PROBLEM TO SOLVE: Everything in the listing below needs to be returned word for word.

SUPPLIED MATERIAL:
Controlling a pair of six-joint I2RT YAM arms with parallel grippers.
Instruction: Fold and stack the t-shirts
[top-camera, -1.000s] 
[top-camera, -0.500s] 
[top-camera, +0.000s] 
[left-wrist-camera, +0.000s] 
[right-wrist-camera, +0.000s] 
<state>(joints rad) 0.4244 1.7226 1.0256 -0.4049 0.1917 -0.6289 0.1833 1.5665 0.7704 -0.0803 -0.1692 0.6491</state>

RESPONSE:
Controlling a pair of six-joint I2RT YAM arms with parallel grippers.
Instruction: Fold and stack the t-shirts
[top-camera, -1.000s] 
[top-camera, -0.500s] 
[top-camera, +0.000s] 
[left-wrist-camera, +0.000s] 
[right-wrist-camera, +0.000s] 
<state>(joints rad) 0.4244 1.7226 1.0256 -0.4049 0.1917 -0.6289 0.1833 1.5665 0.7704 -0.0803 -0.1692 0.6491</state>

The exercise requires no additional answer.